Simply put, evolution has no foresight. Rather than working towards something, the process always reacts to something. Rather than looking ahead, it constantly lives in the present, though it’s often saddled with the baggage of the past. The kinds of things that cause mutation (such as replication errors, radiation and chemical damage) have random effects [2]. Moreover, the processes that sort among mutations, such as natural selection, are similarly blind. Because the mechanisms of evolution are not thinking entities, the only traits that get passed on are traits that help their owners reproduce in the here and now. Any long-term trend is the outcome of repeated rounds of selection on the same traits. Evolution has no goal in the same way a snowflake doesn’t aim for your nose, though in retrospect you can perhaps reconstruct the path it took to get there.

That’s the problem with history: we are looking back on processes whose outcomes we already know. It’s so tempting to view the preceding events as mere stages in a journey aimed at those outcomes. After all, we humans work with goals in mind all the time (ironically, nowadays we might use evolutionary principles to attain those goals!). Unfortunately, viewing evolution in this way can lose sight of the process by focusing on the endpoint – and then people start asking about half wings.
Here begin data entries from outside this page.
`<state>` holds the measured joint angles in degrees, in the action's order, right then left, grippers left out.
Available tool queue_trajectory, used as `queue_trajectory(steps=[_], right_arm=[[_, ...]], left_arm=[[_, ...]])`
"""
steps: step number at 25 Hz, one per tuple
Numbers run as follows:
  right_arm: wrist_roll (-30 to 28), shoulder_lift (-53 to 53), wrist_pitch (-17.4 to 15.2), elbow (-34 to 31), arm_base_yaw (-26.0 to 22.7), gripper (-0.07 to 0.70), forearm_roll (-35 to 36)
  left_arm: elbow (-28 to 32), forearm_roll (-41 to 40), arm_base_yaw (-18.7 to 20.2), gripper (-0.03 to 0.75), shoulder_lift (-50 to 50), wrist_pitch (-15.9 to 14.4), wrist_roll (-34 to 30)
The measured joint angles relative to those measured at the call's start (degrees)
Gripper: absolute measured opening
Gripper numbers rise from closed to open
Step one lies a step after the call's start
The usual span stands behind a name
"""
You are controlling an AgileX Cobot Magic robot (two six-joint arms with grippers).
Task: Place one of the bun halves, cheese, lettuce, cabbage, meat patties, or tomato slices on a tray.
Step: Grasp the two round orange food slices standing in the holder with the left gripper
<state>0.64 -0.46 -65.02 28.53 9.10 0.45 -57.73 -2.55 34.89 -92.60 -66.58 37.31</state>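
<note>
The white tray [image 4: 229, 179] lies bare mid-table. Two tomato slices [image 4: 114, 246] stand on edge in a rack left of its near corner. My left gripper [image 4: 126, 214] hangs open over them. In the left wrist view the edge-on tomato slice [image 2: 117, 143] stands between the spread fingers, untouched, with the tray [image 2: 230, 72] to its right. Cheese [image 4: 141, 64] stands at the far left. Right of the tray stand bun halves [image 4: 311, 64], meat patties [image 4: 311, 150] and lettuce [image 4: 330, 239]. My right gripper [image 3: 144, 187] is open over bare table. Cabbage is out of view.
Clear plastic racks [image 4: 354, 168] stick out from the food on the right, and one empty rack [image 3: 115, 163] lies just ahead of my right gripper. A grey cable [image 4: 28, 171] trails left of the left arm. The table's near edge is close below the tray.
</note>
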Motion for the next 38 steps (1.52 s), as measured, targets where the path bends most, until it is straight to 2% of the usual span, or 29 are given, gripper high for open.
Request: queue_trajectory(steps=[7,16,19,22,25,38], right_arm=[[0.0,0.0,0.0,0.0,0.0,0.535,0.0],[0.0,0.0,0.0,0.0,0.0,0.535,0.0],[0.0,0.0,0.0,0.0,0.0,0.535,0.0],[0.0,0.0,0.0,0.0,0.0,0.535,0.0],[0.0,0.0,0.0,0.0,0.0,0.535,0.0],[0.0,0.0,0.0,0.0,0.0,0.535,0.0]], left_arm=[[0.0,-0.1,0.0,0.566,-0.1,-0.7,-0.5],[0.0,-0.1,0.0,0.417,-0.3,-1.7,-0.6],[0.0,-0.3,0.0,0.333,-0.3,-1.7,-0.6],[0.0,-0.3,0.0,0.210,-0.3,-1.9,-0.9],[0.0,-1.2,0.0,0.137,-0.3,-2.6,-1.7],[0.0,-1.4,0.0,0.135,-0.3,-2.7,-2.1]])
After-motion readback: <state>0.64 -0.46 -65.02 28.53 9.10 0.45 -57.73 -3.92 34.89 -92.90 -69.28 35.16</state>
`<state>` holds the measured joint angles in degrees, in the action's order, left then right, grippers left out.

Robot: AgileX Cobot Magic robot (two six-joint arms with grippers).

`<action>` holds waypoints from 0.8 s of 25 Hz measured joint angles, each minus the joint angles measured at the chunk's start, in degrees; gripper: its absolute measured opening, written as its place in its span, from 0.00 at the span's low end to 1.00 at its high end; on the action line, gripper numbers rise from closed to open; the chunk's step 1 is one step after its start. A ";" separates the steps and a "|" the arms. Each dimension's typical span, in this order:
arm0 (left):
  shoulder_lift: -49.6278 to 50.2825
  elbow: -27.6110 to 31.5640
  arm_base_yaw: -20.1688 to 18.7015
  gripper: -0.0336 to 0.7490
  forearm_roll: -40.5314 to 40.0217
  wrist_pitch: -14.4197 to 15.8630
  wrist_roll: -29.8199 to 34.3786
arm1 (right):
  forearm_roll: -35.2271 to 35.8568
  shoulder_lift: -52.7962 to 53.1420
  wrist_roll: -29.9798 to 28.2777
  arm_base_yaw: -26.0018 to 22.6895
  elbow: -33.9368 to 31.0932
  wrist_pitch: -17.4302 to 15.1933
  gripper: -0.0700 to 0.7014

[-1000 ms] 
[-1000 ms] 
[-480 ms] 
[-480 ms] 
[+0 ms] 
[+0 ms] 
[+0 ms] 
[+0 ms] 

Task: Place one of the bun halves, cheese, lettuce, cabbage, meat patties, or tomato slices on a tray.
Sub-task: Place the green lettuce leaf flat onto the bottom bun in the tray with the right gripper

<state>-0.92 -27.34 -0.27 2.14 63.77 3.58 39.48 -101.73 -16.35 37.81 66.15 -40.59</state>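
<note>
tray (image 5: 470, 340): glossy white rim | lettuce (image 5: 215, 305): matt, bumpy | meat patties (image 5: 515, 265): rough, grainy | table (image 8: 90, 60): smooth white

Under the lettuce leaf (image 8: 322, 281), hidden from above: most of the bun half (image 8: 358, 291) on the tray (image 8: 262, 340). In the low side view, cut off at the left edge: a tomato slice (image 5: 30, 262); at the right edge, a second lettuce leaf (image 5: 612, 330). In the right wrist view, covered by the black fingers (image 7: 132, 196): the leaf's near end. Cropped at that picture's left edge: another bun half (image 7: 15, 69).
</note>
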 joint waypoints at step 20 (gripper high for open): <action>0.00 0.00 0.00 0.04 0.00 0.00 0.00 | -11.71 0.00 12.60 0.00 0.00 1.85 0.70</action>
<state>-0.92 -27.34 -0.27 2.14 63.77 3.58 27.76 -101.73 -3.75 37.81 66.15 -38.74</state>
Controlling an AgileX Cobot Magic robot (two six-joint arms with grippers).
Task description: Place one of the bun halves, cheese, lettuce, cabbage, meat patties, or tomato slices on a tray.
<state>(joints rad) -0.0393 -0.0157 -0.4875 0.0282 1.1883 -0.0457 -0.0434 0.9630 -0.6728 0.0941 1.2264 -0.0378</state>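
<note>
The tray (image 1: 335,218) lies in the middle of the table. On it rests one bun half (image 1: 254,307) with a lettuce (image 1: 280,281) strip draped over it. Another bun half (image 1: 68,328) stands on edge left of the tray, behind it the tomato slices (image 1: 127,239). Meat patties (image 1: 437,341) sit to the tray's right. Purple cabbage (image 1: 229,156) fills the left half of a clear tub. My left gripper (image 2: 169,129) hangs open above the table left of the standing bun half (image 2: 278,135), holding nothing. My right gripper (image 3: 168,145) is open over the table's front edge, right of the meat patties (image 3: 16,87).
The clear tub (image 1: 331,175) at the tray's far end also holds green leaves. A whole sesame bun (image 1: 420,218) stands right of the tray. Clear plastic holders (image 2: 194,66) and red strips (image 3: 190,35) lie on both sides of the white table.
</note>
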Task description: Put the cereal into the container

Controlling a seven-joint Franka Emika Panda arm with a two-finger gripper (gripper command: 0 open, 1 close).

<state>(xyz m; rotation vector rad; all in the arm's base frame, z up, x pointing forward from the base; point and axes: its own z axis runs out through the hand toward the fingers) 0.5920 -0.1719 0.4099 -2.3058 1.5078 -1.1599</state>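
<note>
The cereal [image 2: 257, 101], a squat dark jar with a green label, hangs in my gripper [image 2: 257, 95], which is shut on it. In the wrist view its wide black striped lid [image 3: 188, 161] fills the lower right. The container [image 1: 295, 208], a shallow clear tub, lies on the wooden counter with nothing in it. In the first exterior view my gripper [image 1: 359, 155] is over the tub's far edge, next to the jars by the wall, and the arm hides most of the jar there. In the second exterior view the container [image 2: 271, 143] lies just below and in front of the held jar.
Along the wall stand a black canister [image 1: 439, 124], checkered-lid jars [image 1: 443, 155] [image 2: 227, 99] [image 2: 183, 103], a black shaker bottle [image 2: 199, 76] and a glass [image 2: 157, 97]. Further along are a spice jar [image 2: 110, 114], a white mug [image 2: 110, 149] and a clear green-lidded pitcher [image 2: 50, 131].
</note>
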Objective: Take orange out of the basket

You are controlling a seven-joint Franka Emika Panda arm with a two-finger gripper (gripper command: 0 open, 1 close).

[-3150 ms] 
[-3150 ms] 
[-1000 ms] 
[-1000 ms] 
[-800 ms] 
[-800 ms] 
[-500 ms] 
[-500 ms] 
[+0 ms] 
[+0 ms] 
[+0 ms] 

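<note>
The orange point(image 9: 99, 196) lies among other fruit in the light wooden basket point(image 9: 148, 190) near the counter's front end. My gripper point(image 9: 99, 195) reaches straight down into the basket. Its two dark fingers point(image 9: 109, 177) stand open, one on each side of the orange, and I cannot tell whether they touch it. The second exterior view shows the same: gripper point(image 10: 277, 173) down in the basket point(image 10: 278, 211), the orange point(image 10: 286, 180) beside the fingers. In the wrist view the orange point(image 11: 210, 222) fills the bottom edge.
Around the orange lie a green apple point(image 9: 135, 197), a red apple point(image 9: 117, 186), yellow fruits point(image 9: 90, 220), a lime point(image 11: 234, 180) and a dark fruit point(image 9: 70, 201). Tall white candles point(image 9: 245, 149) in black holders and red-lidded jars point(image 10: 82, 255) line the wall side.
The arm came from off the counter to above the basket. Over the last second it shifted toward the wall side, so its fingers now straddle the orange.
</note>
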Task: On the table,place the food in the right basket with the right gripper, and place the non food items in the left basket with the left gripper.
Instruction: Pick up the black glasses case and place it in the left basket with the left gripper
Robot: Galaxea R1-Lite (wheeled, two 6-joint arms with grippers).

It’s important to remember that the ancestor of the wing was not “half a wing”. It was just a modified arm that had some advantage over its ancestor, e.g. large feathers to help a dinosaur keep her eggs warm, or (closer to “wingness”) glide from tree to tree. These animals weren’t half-functional fliers, they were fully functional at whatever they were doing. If an alien scientist looked around in a Middle Jurassic forest, it might have marvelled at the exquisite gliding adaptations of small dinosaurs much like Microraptor [3], but it surely wouldn’t have focused on how bad they were at flying.

(Also, always remember that when you are the only one who can do something, by definition you’re the best at it!)

I wish we could just drop the teleological language altogether. It’s surprisingly difficult even when you actively try, though. It could be something about the way language works (at least the two I know well). Somehow, it seems much easier to say things like “X evolved to do Y” in them than to give a more accurate description of the evolutionary process. I’m sure that says something profound about human minds…


[1] In systematic jargon, a crown group is the last common ancestor of all living members of a group, and all of its descendants (including extinct ones). The corresponding stem group (stem groups are always relative to a crown) includes anything extinct that’s more closely related to the crown group in question than to any other living lineage. For example, all non-avian dinosaurs were stem birds.

[2] We have to be precise about the meaning of “random” here. Some mutagens cause very specific mutations. “Random” refers to their fitness effects, not the chemical changes that happen or even the places where they happen (though the latter is largely random, except for trivial constraints). The same mutation in different parts of the genome can be beneficial, harmful or have no effect at all, and conversely, the same is true for different mutations at the same spot – and all of this is uncontrollable. If you keep your study organisms in a hot environment, they won’t suddenly start producing more mutations that make them heat-resistant. That’s the main thing we mean when we say mutations are random.

[3] Microraptor itself is Early Cretaceous – birds were already around when these guys inhabited the forests of China. The first part of the Jurassic – i.e. the time between early dinosaurs and Archaeopteryx – doesn’t have a great record of dinosaur fossils, so most of what we know of the origin of birds comes from relatives of birds that persisted alongside birds later on. However, a few very bird-like fossils are contemporaneous with, or older than, Archaeopteryx. Like Microraptor, some of these creatures have long leg feathers (unlike Microraptor‘s, theirs aren’t very aerodynamic) , so that may be something ancestral for the “birdy” lineage.